*What to do*
How many lines in the material below include the word "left"? Give only the number.
*** Opening of Information supplied ***
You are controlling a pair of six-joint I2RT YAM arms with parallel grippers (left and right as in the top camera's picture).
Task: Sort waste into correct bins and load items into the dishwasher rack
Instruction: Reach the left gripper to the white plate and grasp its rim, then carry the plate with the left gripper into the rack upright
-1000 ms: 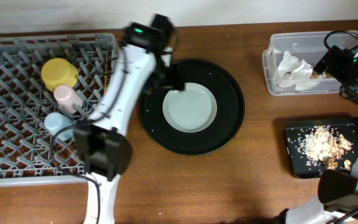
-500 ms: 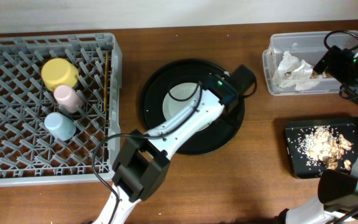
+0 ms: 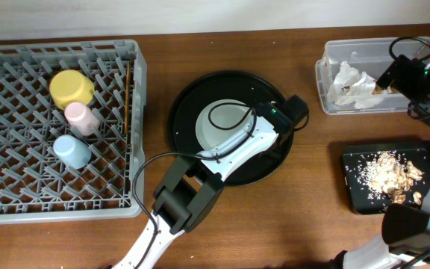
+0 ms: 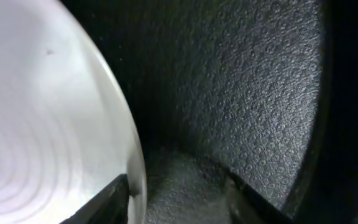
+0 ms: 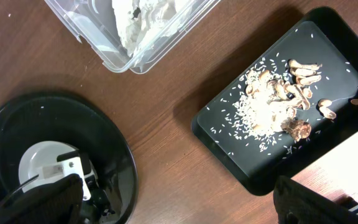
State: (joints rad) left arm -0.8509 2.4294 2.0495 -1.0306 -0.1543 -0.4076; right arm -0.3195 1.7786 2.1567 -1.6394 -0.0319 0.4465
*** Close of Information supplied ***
*Exercise response*
3